Republished with author's permission from original post.

Dave Brock
Dave has spent his career developing high performance organizations. He worked in sales, marketing, and executive management capacities with IBM, Tektronix and Keithley Instruments. His consulting clients include companies in the semiconductor, aerospace, electronics, consumer products, computer, telecommunications, retailing, internet, software, professional and financial services industries.

1 COMMENT

  1. Dave: I followed your reasoning all the way to “A sales strategy based on assumptions is pure wishful thinking.” Then I read “We have to constantly test everything with the customer—in each deal.” At that point, I was moved to comment, because I struggled to find the logic, and ‘testing everything’ isn’t practical.

    Complete certainty is nice to have in selling, but it’s theoretical. We’ll never achieve it. Even after the order is signed, there’s plenty of uncertainty. And I don’t buy the equivalence of guesses and assumptions. They’re not the same.

    But for a moment, let’s follow the idea that salespeople must eliminate assumptions. We would enter sales relationships absent fundamental ideas that we take for granted today: that prospect intentions for using our products and services are benign, that they will comply with commercial laws and regulations at the time of purchase and beyond, that prospects will represent themselves honestly and will not intentionally mislead.
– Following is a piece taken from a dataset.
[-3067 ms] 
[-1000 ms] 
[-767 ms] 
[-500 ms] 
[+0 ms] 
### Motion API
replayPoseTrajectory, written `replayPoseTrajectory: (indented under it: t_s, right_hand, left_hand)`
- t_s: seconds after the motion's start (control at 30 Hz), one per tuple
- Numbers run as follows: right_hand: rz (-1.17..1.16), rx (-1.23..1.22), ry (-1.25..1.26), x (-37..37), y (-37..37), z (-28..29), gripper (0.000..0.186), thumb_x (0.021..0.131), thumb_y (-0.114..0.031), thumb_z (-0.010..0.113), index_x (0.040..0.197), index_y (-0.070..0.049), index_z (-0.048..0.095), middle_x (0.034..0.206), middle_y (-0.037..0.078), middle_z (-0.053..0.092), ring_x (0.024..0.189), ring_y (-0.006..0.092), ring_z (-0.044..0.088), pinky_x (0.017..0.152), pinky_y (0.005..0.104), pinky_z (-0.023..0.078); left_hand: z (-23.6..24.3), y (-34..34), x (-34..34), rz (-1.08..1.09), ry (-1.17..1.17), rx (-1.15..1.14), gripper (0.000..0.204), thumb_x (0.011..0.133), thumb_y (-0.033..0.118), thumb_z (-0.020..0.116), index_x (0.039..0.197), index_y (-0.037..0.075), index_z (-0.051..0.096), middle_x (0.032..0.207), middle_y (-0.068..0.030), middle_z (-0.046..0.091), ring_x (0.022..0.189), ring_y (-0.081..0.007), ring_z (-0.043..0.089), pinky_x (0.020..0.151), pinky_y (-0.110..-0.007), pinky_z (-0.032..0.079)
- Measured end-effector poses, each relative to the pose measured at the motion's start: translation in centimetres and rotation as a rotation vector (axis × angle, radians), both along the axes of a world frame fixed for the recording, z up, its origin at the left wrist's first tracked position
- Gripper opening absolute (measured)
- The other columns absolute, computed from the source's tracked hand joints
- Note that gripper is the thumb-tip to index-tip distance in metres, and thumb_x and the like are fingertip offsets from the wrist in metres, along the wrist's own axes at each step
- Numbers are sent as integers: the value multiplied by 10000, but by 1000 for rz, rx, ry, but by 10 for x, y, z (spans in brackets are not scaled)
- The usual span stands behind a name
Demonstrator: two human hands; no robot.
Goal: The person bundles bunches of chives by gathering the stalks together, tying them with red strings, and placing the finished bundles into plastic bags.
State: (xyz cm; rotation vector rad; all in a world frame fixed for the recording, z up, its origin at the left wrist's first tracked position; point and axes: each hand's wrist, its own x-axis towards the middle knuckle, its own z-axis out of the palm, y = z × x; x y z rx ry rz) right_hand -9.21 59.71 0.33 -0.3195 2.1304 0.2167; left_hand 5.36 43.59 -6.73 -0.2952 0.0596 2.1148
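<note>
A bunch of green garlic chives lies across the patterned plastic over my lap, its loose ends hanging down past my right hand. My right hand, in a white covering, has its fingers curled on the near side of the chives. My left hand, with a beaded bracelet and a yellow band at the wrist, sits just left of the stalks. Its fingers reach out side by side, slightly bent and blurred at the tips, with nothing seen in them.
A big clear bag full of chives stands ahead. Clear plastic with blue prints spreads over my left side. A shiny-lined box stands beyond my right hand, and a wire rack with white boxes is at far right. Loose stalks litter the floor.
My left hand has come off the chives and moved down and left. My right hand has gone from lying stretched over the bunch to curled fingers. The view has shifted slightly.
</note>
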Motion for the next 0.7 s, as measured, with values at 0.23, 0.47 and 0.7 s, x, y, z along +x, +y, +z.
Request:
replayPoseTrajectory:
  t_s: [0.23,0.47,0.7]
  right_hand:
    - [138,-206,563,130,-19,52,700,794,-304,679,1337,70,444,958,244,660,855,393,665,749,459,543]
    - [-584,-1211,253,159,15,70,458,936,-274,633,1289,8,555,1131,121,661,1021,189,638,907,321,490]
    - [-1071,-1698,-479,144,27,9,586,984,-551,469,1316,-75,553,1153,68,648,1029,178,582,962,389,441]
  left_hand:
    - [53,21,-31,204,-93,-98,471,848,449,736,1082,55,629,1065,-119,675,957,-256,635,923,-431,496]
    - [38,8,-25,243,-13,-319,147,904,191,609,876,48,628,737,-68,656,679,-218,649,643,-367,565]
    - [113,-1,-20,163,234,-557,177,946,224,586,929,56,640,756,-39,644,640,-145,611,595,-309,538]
    Every salesperson carries different assumptions into a business relationship, and those are only a few of mine. I probably have hundreds, maybe even more if I took the trouble to write all of them down. Imagine not assuming, and having to ask pointed questions around these matters early in the sales conversation! (Though in some situations, such as foreign military sales, these assumptions are poor ones.)

    My point is less about whether these assumptions are right or wrong (they generally work for me), but that assumptions underpin everything we do in selling. I agree that the assumptions you mentioned in this blog are weak ones, and could take a sales opportunity down the wrong road. But so could mine, in the wrong situation. And some assumptions are quite strong, such as “My prospect has a performance gap.” That’s another assumption I take to every sales call. I’ve never found it wrong, but it’s still an assumption. The larger questions are 1) what the gap is, and 2) whether it matters. I focus on discovering those questions, though I’ve assumed the answers in the past, with poor outcomes.

    What’s needed isn’t a ban on assumptions, but a stronger recognition of the assumptions we make (some of which we don’t even realize!), and the ability to identify the ones which are weak and in need of validation.

    I explain more about this in a blog that I wrote, Salespeople Can’t Sell Without Assumptions, posted on CustomerThink.